- Born: November 28, 1956 (age 69) Miami, Florida, United States
- Genres: Soul, disco, urban, boogie
- Years active: 1977–present
- Label: A&M Records

= Howard Johnson (soul singer) =

American singer

Howard Williams Johnson (born November 28, 1956, in Miami, Florida) is an American soul/disco singer, and founder of the group Niteflyte. He charted two songs on the Hot Dance Music/Club Play chart during the 1980s – "So Fine", which spent one week at No. 1 in 1982, and "Let This Dream Be Real", which reached No. 19 in 1983.

==Career==
R&B vocalist Howard Johnson started out in Miami, performing in local bars and clubs until the appearance of a life-changing business contact. That was Sandy Torano, a guitarist and producer associated with performers such as the Commodores and Phyllis Hyman. Johnson was his choice for a new vocalist and thus began the singer's recording career in 1977, as the group Niteflyte under Ariola records. The project lasted for only two albums but A&M later signed Johnson to a solo contract.

A trio of close associates - Kashif, Paul Laurence Jones, and Morris Brown - produced Keepin' Love New (1982), Johnson's first album. Both "So Fine" and the title track did very well in the UK Singles Chart. The singer recorded two more albums for the label: Doin' It My Way (1983), produced by the System, and The Vision (1985), some of which was handled by Jimmy Jam and Terry Lewis. In 1986, Johnson recorded the ballad "Perfect Timing" with singer Donna Allen which appeared on her debut album of the same name. In 1989, the singer returned to A&M as part of the duo Johnson & Branson with Regis Branson.

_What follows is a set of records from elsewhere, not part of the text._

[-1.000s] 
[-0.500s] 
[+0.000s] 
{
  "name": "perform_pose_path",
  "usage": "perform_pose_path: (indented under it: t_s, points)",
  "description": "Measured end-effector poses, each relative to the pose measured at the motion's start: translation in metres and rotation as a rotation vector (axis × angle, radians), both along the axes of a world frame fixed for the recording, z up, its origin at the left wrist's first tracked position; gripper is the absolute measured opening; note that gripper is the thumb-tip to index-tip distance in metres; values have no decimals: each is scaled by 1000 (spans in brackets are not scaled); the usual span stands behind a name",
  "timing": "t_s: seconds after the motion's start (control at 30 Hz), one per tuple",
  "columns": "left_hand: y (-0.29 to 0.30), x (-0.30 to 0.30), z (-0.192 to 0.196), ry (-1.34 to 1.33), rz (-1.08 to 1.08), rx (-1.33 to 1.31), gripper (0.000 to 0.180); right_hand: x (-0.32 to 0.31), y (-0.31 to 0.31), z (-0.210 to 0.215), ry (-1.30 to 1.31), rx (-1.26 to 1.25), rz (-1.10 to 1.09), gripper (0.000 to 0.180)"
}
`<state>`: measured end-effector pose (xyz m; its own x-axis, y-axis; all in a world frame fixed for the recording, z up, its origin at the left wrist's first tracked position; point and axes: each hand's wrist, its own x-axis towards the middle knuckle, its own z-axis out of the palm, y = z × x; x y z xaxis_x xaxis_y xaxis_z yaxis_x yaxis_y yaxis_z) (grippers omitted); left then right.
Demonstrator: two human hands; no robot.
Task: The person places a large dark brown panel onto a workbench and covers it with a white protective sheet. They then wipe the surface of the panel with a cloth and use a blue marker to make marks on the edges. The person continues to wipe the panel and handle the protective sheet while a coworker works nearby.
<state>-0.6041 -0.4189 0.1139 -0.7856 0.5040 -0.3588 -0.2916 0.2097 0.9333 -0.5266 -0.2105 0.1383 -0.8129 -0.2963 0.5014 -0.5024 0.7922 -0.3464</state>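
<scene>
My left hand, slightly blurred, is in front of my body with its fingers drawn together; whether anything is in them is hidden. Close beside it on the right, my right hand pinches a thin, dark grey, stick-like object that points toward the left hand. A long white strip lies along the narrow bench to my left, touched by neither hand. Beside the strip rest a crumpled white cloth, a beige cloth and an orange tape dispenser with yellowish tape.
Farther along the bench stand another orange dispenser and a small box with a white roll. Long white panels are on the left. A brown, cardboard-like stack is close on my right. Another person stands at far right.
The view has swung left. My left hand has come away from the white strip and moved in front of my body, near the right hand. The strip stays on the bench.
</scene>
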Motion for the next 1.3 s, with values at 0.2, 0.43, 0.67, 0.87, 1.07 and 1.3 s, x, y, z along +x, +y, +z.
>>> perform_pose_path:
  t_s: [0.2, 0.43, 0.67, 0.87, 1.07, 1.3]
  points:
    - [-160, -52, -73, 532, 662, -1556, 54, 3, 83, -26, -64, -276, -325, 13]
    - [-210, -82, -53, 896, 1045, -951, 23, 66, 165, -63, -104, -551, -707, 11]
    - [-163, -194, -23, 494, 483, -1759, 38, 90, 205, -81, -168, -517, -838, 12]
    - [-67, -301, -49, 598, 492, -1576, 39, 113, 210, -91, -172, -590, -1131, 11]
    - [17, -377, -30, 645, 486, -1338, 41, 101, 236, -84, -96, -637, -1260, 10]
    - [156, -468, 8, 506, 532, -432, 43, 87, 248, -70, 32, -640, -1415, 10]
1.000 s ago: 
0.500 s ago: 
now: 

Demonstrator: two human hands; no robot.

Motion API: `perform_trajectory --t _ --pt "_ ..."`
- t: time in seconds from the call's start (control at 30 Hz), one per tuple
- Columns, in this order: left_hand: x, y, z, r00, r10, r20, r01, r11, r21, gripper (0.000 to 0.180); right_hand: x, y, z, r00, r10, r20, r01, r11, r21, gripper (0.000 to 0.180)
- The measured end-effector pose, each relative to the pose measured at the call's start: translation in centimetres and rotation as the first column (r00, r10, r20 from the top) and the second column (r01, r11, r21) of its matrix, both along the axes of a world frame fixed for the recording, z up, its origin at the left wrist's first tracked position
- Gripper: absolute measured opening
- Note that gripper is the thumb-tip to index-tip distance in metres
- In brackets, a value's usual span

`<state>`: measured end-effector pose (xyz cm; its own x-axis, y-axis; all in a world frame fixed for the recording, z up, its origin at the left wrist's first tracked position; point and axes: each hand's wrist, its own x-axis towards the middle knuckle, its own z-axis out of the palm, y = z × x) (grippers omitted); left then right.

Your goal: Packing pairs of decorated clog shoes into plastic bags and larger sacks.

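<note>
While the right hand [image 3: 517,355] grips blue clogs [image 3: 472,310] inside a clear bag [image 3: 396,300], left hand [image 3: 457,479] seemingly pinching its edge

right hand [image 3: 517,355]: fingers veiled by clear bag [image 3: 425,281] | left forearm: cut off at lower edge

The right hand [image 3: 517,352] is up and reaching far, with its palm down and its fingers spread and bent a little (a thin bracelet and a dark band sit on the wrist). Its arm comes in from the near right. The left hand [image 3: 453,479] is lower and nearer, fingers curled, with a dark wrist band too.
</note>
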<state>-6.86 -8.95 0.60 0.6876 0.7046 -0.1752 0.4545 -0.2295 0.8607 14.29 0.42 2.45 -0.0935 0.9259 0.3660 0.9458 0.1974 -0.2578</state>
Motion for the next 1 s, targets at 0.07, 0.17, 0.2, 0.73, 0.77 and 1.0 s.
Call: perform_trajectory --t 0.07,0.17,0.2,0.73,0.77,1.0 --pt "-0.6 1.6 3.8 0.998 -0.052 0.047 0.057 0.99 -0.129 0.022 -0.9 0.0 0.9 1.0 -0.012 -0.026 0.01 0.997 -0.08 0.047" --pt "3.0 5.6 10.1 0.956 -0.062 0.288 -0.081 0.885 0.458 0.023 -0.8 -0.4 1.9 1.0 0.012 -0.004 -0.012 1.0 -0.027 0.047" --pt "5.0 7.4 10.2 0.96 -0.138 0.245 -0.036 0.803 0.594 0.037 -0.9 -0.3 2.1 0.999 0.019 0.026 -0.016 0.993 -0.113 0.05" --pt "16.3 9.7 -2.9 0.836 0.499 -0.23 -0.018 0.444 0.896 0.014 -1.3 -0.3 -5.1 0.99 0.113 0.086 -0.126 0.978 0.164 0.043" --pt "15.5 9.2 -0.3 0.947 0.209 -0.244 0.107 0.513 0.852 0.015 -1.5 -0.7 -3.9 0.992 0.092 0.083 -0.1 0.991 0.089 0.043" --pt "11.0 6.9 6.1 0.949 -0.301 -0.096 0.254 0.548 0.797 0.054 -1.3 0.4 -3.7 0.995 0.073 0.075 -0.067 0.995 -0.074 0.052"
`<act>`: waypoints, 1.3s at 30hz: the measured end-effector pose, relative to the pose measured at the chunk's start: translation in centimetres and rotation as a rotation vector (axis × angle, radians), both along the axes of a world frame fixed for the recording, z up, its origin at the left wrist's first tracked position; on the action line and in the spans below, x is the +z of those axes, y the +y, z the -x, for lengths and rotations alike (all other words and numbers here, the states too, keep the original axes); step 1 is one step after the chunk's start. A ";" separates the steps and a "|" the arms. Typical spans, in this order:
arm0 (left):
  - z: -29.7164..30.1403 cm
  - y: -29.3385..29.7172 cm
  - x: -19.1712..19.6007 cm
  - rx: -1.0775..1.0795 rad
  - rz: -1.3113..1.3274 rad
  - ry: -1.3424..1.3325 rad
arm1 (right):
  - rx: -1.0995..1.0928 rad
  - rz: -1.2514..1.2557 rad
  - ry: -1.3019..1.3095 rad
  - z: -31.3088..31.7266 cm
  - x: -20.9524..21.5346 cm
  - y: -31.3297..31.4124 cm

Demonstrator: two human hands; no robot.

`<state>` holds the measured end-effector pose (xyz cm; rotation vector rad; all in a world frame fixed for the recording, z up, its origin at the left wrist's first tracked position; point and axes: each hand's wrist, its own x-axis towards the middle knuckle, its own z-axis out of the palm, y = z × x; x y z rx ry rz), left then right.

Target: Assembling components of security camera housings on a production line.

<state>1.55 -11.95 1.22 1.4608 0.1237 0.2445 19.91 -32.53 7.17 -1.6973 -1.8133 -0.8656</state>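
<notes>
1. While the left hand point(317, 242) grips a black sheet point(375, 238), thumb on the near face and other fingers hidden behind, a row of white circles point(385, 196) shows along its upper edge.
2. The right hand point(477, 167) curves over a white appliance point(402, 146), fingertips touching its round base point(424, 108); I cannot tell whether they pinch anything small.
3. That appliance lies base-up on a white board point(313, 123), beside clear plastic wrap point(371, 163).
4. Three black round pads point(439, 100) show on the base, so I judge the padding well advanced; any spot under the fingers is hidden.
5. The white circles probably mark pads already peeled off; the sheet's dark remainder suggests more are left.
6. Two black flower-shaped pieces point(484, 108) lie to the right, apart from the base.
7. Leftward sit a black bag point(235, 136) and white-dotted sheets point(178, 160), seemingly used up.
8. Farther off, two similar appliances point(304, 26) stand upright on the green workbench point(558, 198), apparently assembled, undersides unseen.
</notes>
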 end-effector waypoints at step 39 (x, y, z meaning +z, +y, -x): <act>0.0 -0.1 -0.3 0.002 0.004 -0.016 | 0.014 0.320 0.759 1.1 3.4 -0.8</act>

Johnson kept a low profile during the 90s. He returned in the new millennium collaborating again with Regis Branson. He released Packed and Waitin on Soul Japan Records in 2002. Roughly a decade later, Johnson's A&M albums were reissued by the Netherlands' PTG label.

==Discography==
===Studio albums===

| Year | Album | Peak chart positions |  |
| US | US R&B |
| 1982 | Keepin' Love New | 122 | — |
| 1983 | Doin' It My Way | — | 61 |
| 1985 | The Vision | — | 46 |
| 1989 | Johnson and Branson (with Regis Branson) | — | — |
| 2002 | Packed and Waitin' (Japan only, with Regis Branson) | — | — |
| 2010 | Howard Johnson | — | — |
| 2012 | The Orange Album | — | — |
| 2013 | Jet Black Casanova | — | — |
"—" denotes releases that did not chart.

===Compilations===
- Howard Johnson – Doin' It My Way / The Vision (2007)

===Singles===

Year: Single; Peak chart positions; Album
US Dance: US R&B; UK
1982: "So Fine"; 1; 6; 45; Keepin' Love New
"Say You Wanna": —; —; 127
"Keepin' Love New": —; 47; —
1983: "Let This Dream Be Real"; 19; 58; —; Doin' It My Way
"Let's Take Time Out": —; 30; 123
1985: "Knees"; —; —; 107; The Vision
"Older Girl": —; —; —
"Stand Up": —; 29; 91
1986: "Perfect Timing" (with Donna Allen); —; —; —; Perfect Timing (by Donna Allen)
"—" denotes releases that did not chart or were not released in that territory.